▸ WHAT THE TASK REQUIRES: Leave every image behind and restate the data word for word.

▸ INFORMATION SHOWN:
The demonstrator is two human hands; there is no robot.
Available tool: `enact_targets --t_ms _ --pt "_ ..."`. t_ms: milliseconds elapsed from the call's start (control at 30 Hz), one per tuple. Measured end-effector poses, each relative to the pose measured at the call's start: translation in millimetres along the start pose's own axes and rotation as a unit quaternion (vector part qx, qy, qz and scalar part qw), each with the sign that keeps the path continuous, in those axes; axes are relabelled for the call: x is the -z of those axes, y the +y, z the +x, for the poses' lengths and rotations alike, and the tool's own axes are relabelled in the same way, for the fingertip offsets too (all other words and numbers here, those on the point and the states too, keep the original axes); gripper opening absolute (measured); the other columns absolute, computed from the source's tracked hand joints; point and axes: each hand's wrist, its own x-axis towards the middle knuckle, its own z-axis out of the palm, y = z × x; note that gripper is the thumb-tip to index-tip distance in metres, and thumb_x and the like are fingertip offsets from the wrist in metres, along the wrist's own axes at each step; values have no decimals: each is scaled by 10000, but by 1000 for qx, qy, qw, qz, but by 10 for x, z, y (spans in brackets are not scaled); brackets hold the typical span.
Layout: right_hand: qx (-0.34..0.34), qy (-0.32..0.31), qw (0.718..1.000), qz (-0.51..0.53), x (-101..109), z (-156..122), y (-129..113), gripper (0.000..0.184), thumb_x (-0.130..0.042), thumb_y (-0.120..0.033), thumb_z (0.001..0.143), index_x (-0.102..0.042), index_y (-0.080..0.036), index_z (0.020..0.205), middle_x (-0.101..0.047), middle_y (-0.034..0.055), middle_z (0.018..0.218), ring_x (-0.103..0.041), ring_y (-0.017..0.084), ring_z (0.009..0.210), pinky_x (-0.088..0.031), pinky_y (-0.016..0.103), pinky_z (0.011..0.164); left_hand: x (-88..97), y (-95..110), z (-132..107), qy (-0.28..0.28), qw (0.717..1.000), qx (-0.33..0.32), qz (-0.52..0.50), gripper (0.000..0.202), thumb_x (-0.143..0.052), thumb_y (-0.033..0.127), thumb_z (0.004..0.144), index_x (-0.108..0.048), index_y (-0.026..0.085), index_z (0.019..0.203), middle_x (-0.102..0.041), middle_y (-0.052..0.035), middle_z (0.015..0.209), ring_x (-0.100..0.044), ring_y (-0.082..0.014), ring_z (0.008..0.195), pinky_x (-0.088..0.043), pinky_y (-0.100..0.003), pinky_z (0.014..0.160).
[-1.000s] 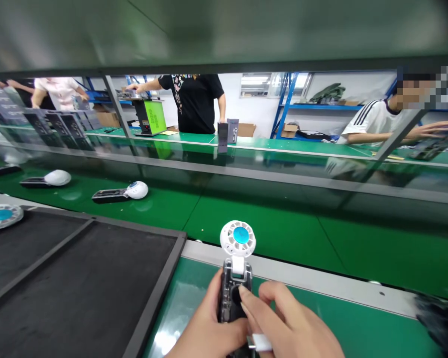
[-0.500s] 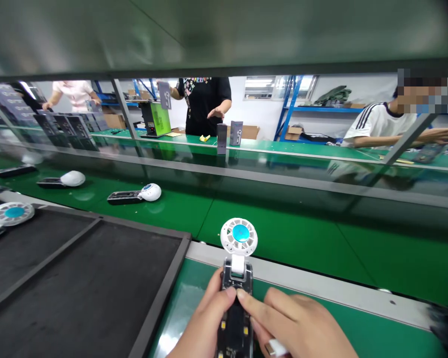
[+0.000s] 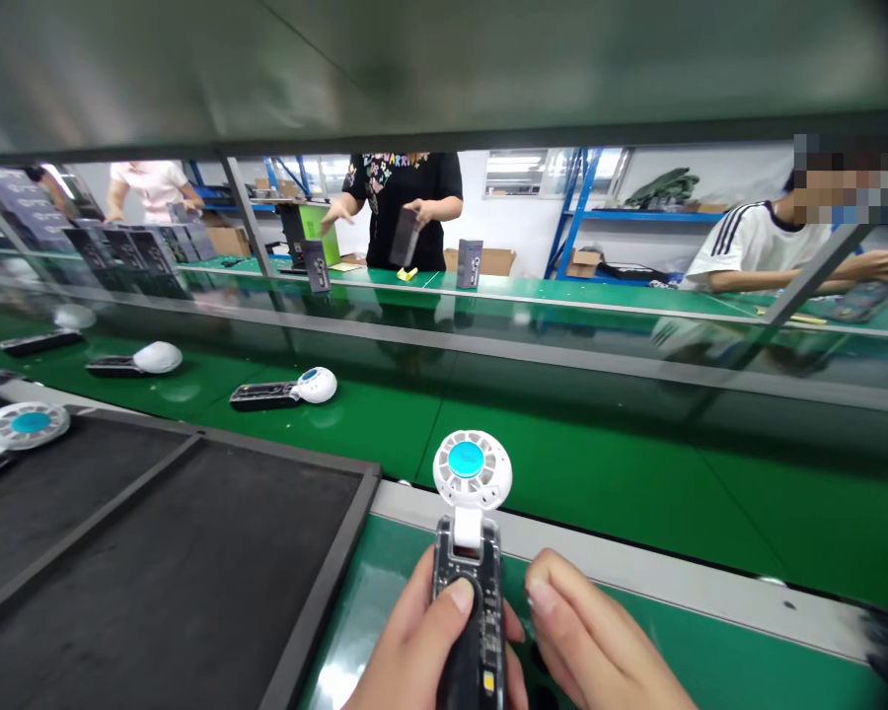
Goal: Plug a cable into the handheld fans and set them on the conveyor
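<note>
A handheld fan (image 3: pixel 470 552) with a round white head, a blue centre and a clear dark handle stands upright at the bottom middle. My left hand (image 3: pixel 421 651) is wrapped round its handle, thumb pressed on the front. My right hand (image 3: pixel 592 646) sits just to the right of the handle, fingers curled, index tip close to the fan but apart from it. I cannot tell whether anything is in it.
A black tray (image 3: pixel 155 552) lies at the left, with another fan (image 3: pixel 22 426) at its far corner. Several fans (image 3: pixel 285 391) lie on the green conveyor belt (image 3: pixel 562 463). Across the line, people in a black shirt (image 3: pixel 404 207) and a white striped shirt (image 3: pixel 755 247) handle dark boxes.
My left thumb has moved onto the front of the handle, and my right fingers have come off the fan to its right. The fans on the belt have drifted right.
</note>
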Motion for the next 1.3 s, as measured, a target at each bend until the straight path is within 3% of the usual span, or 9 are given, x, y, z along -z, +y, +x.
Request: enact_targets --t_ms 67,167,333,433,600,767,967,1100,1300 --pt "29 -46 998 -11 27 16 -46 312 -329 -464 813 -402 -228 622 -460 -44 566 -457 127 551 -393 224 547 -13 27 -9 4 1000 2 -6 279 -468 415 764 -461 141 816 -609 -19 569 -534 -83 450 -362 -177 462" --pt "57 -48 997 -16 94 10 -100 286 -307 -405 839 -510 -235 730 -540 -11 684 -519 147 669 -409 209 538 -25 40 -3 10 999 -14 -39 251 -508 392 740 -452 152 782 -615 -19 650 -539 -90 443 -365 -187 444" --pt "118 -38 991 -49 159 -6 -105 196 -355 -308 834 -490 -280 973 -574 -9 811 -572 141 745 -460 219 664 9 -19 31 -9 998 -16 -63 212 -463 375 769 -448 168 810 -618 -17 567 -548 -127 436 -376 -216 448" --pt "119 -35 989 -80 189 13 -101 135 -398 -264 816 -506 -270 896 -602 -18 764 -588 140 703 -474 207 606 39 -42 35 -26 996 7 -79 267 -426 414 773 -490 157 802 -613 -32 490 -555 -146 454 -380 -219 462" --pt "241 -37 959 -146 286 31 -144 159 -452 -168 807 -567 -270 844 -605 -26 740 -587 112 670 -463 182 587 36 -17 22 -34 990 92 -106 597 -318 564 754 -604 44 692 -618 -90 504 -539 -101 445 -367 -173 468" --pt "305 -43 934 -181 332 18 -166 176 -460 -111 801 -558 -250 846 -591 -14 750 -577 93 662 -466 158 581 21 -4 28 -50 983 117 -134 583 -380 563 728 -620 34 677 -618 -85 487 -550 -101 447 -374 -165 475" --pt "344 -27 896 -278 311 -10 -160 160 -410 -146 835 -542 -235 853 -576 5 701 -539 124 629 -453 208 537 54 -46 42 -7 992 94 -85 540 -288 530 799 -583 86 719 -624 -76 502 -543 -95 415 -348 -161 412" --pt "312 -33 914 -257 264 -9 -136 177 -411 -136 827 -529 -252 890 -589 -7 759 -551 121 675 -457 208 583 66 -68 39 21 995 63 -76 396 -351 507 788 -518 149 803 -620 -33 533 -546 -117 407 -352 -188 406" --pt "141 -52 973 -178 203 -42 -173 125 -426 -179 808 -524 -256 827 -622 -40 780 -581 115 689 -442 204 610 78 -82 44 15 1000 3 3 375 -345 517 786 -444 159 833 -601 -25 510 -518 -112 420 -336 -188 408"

▸ ANSWER TO THIS EXERCISE:
The demonstrator is two human hands; there is no robot.
Available tool: `enact_targets --t_ms _ --pt "_ ..."`. t_ms: milliseconds elapsed from the call's start (control at 30 Hz), one per tuple. Measured end-effector poses, each relative to the pose measured at the call's start: translation in millimetres along the start pose's own axes and rotation as a unit quaternion (vector part qx, qy, qz and scalar part qw), each with the sign that keeps the path continuous, in those axes; axes are relabelled for the call: x is the -z of those axes, y the +y, z the +x, for the poses' lengths and rotations alike, and the tool's own axes are relabelled in the same way, for the fingertip offsets too (all other words and numbers here, those on the point and the states too, keep the original axes); gripper opening absolute (measured); the other columns absolute, computed from the source's tracked hand joints; point and axes: each hand's wrist, its own x-axis towards the middle knuckle, its own z-axis out of the palm, y = z × x; note that gripper is the thumb-tip to index-tip distance in metres, and thumb_x and the like are fingertip offsets from the wrist in metres, along the wrist's own axes at each step; values have no decimals: each is scaled by 10000, but by 1000 for qx, qy, qw, qz, but by 10 for x, z, y (spans in brackets are not scaled); brackets hold the typical span.
Layout: right_hand: qx (-0.34..0.34), qy (-0.32..0.31), qw (0.718..1.000), qz (-0.51..0.53), x (-101..109), z (-156..122), y (-129..113), gripper (0.000..0.184), thumb_x (-0.130..0.042), thumb_y (-0.120..0.033), thumb_z (0.001..0.143), index_x (-0.102..0.042), index_y (-0.080..0.036), index_z (0.020..0.205), middle_x (-0.101..0.047), middle_y (-0.034..0.055), middle_z (0.018..0.218), ring_x (-0.103..0.041), ring_y (-0.017..0.084), ring_z (0.009..0.210), pinky_x (-0.088..0.031), pinky_y (-0.016..0.103), pinky_z (0.011..0.164); left_hand: x (-88..97), y (-95..110), z (-132..107), qy (-0.28..0.28), qw (0.717..1.000), qx (-0.33..0.32), qz (-0.52..0.50), gripper (0.000..0.202), thumb_x (-0.143..0.052), thumb_y (-0.033..0.127), thumb_z (0.004..0.144), index_x (-0.108..0.048), index_y (-0.026..0.085), index_z (0.019..0.203), middle_x (-0.102..0.041), middle_y (-0.052..0.035), middle_z (0.015..0.209), ring_x (-0.100..0.044), ring_y (-0.082..0.014), ring_z (0.008..0.195), pinky_x (-0.088..0.043), pinky_y (-0.100..0.003), pinky_z (0.014..0.160).
[-1.000s] 
[-0.500s] 
[+0.000s] 
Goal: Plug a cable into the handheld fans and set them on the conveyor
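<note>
A handheld fan (image 3: pixel 470 552) with a round white head, a blue centre and a clear dark handle stands upright at the bottom middle. My left hand (image 3: pixel 421 651) is wrapped round its handle, thumb pressed on the front. My right hand (image 3: pixel 592 646) sits just to the right of the handle, fingers curled, index tip close to the fan but apart from it. I cannot tell whether anything is in it.
A black tray (image 3: pixel 155 552) lies at the left, with another fan (image 3: pixel 22 426) at its far corner. Several fans (image 3: pixel 285 391) lie on the green conveyor belt (image 3: pixel 562 463). Across the line, people in a black shirt (image 3: pixel 404 207) and a white striped shirt (image 3: pixel 755 247) handle dark boxes.
My left thumb has moved onto the front of the handle, and my right fingers have come off the fan to its right. The fans on the belt have drifted right.
</note>
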Motion for the next 1.3 s, as measured, a target at each bend until the straight path is within 3% of the usual span, or 9 are given, x, y, z along -z, +y, +x.
Request: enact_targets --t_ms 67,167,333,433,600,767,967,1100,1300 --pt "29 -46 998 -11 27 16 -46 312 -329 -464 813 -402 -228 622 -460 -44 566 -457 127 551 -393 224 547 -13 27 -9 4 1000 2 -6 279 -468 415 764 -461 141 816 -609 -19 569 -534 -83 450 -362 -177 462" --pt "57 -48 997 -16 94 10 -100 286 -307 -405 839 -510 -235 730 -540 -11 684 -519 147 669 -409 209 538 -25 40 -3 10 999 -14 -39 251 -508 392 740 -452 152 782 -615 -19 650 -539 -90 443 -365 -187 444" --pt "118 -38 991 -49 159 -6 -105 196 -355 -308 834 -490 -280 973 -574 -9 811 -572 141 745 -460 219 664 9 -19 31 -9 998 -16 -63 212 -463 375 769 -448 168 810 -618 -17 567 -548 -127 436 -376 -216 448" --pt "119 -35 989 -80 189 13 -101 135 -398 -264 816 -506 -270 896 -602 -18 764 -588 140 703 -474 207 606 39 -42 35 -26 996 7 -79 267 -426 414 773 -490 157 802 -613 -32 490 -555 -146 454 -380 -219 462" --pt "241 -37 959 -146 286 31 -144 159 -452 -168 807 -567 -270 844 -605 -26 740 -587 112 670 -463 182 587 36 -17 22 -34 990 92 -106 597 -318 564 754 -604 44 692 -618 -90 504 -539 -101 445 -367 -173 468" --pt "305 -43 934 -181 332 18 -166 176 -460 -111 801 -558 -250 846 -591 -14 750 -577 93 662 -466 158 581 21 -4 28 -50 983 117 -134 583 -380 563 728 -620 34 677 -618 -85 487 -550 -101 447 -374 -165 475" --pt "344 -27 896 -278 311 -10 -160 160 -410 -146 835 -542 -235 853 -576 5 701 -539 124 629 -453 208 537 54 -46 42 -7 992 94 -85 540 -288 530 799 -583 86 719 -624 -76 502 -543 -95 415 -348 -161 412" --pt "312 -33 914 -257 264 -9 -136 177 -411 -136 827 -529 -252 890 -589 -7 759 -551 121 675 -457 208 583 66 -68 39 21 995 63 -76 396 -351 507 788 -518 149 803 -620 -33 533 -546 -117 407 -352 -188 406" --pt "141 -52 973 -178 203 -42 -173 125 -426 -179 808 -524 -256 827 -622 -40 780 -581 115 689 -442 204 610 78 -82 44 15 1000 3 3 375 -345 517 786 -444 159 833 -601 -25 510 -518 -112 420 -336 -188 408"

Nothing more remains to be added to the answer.